Ecco nel capoluogo etneo, se vogliamo, si scontrano due modelli politici diversi (anche se resta da valutare l’entità del laboratorio “grillino” e il peso del candidato civico Maurizio Caserta). Da una parte un centrodestra chiamato adesso a costruire e a incidere sull’umore di una città che vuole tornare a essere ambiziosa dopo la “cura”: il secondo tempo, se ci sarà, dovrà essere innovativo e fondativo. Dall’altra le velleità di un’ex “star” sulla quale il nuovo dominus della Sicilia, il presidente Rosario Crocetta, ha pesantemente investito per lanciare un’Opa sul centrosinistra nazionale. E se la politica è fatta di dettagli non ne possono sfuggire due. Il primo, legato alla persona, è quello che ha visto Enzo Bianco – nel 2000 – lasciare l’incarico di sindaco di Catania preferendo andare a fare il ministro dell’Interno di un centrosinistra cadente. Stancanelli, invece, ha rifiutato il seggio di senatore per rimanere a fare il sindaco di Catania in una sfida tutt’altro che sicura.

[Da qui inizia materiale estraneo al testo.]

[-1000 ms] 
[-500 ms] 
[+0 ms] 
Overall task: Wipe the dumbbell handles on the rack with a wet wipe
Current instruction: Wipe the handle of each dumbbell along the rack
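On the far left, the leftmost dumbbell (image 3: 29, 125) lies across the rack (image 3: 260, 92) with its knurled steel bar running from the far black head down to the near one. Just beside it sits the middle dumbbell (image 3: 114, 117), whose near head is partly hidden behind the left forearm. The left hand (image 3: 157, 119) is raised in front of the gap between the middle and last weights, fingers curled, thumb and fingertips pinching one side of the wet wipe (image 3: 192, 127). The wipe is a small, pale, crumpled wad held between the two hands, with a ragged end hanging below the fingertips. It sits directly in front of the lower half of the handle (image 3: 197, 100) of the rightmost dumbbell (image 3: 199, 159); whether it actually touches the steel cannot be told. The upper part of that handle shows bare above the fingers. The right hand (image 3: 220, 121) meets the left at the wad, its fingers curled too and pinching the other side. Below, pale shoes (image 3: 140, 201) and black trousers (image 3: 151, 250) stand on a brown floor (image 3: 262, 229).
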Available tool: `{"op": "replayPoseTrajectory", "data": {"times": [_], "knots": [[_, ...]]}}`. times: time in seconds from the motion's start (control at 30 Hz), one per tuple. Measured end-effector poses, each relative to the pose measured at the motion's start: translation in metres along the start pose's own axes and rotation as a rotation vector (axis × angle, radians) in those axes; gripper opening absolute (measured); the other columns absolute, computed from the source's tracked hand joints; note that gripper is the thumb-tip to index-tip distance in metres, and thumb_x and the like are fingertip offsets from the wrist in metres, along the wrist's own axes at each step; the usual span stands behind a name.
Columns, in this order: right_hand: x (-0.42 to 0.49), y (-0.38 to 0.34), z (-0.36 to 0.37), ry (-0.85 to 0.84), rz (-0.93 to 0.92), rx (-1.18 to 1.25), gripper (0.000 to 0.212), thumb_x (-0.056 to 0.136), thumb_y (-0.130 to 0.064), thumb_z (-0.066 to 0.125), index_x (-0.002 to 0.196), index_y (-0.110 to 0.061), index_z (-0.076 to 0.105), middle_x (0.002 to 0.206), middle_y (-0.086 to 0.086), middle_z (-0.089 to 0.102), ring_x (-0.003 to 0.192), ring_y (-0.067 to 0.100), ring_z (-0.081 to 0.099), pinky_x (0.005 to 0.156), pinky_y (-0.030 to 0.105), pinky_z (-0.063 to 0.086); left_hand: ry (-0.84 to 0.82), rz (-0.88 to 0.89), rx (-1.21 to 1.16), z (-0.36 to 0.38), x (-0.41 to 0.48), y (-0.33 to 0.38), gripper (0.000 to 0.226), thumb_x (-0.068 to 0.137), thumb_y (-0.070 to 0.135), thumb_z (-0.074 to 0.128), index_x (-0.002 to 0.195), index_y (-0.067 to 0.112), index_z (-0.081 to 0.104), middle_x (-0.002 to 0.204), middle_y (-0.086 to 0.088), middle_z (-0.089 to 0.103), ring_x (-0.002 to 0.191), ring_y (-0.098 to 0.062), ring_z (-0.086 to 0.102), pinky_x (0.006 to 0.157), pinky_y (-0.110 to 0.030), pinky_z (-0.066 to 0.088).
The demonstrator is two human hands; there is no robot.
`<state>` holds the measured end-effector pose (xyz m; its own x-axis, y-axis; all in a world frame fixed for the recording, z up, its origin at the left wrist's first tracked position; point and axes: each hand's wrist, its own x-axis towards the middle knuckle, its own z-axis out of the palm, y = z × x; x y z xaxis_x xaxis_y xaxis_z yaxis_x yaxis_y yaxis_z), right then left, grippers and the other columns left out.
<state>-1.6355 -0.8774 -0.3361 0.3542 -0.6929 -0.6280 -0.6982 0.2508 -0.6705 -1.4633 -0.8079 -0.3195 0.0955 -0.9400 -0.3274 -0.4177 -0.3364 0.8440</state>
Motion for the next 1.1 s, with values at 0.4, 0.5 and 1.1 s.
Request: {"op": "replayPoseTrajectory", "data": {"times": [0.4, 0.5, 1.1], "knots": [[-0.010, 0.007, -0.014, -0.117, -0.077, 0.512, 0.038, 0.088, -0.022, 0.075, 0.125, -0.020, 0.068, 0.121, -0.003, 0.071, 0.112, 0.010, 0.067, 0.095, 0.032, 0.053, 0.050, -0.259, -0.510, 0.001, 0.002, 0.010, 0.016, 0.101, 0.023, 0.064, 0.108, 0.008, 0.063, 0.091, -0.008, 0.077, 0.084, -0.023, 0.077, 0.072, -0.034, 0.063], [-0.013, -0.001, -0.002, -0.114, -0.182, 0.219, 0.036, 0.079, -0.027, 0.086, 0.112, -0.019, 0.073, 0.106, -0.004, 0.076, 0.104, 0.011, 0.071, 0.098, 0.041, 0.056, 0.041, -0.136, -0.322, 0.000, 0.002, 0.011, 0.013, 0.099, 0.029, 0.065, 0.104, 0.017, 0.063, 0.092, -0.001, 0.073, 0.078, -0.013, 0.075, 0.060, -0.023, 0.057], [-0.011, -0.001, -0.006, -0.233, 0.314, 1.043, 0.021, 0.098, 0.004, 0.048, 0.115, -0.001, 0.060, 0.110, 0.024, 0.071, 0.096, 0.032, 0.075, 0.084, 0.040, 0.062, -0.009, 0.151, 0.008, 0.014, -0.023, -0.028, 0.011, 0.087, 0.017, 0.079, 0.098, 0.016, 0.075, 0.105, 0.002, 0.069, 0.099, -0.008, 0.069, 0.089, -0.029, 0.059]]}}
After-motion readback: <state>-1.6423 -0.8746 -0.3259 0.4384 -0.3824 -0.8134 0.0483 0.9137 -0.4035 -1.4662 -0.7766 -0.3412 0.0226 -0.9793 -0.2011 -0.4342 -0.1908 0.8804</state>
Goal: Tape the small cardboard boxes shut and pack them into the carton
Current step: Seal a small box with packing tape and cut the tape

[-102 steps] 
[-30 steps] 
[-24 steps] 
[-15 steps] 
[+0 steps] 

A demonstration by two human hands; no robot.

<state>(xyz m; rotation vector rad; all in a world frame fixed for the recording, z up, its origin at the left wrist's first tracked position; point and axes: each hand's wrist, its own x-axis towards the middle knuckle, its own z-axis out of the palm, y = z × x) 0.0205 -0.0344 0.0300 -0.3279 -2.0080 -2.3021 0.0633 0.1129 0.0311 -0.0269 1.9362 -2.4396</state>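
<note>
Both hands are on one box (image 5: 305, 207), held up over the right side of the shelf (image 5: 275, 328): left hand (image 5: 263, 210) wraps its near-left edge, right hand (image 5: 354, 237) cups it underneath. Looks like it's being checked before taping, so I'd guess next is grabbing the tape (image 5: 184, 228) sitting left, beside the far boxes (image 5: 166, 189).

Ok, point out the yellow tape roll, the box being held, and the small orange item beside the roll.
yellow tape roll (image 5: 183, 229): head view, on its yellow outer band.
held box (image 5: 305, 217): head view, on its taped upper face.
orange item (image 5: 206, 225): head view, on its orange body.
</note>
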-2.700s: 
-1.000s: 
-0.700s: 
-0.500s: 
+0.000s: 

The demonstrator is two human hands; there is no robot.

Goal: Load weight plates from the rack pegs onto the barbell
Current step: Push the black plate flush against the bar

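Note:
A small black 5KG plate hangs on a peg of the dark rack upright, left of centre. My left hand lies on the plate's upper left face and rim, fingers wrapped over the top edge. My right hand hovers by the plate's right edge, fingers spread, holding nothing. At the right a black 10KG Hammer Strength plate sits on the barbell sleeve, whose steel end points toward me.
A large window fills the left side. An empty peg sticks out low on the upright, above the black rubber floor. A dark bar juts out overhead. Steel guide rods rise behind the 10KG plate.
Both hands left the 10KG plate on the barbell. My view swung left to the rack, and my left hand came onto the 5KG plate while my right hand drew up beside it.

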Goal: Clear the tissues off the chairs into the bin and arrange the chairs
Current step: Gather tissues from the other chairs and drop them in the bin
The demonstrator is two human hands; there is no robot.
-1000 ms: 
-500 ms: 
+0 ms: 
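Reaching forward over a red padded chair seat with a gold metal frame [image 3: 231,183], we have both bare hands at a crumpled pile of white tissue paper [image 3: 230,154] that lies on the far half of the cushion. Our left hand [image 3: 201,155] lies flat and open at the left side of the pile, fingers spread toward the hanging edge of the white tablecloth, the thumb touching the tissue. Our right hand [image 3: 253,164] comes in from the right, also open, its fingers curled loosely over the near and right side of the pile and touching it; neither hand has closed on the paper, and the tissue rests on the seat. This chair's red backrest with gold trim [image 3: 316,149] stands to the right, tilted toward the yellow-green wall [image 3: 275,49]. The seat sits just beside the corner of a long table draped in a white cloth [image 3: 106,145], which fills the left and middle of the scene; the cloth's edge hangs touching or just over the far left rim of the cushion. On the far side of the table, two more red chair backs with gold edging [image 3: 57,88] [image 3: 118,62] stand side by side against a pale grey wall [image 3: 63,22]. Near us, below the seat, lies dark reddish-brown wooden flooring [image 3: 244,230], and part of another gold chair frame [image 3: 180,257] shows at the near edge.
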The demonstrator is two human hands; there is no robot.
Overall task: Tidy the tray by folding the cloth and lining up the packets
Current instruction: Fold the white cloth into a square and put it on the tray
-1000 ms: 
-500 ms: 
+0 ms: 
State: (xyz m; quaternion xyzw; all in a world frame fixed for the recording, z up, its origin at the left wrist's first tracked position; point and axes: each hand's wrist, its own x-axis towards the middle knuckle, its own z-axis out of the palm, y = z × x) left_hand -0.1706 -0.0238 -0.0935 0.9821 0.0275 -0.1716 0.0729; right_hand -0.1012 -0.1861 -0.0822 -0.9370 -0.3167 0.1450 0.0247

Ma c’è un altro dettaglio importante che riguarda proprio il candidato di centrodestra. Mentre Bianco si propone come “novità” portando con sé il gotha delle clientele legate agli ex uomini di Cuffaro e Lombardo – in linea con la rivoluzione di Crocetta – della squadra di Stancanelli non si può non osservare il profilo politico. Non solo non ha alimentato divisioni (e fughe al centro o a destra) ma quest’esperienza è riuscita a risultare inclusiva anche verso settori troppo spesso colpevolmente trascurati dalla destra di governo. Non è un caso che all’interno della coalizione che sostiene il secondo mandato di Stancanelli sia presente anche l’esperienza di Cervantes, l’unico centro sociale non conforme del sud Italia occupato proprio sotto l’attuale amministrazione. Tra questi proprio Gaetano Fatuzzo, animatore di Cervantes e candidato consigliere comunale indipendente in una lista civica composta da giovani e dalla società civile. Una scelta convinta da parte dei ragazzi di Cervantes: «Al di là delle tante cose che restano da fare – ha spiegato Fatuzzo – questa amministrazione si è dimostrata attenta all’emergenza degli spazi sociali. Non solo con noi: ma anche con il Teatro Coppola occupato dagli artisti catanesi, così come il campetto di rugby riattivato da militanti di sinistra nel quartiere Librino. Tutte queste esperienze sono state prese in considerazione, non si è attuata alcuna misura repressiva. E questo, in attesa di un “piano giovani” che speriamo di attuare, ci è sembrato indicativo di un cambio di passo».
Ricapitoliamo: conti in ordine, nessuno scandalo giudiziario, dialogo con le realtà impegnate nel sociale. A Catania, insomma, il centrodestra si propone così al giro di boa: con una capacità di non risultare sempre la macchietta che gli altri vogliono che sia. Con un sindaco che pur provenendo da destra non sta attuando un tentativo sterile di “ricomposizione” delle sigle ma un dialogo politico serrato sui progetti e sulle priorità da attuare con tutti i soggetti attivi nel territorio. Non si sa se Catania possa risultare un “modello” esportabile, ma Catania resta comunque una città laboratorio. Da tenere in considerazione, non si sa mai.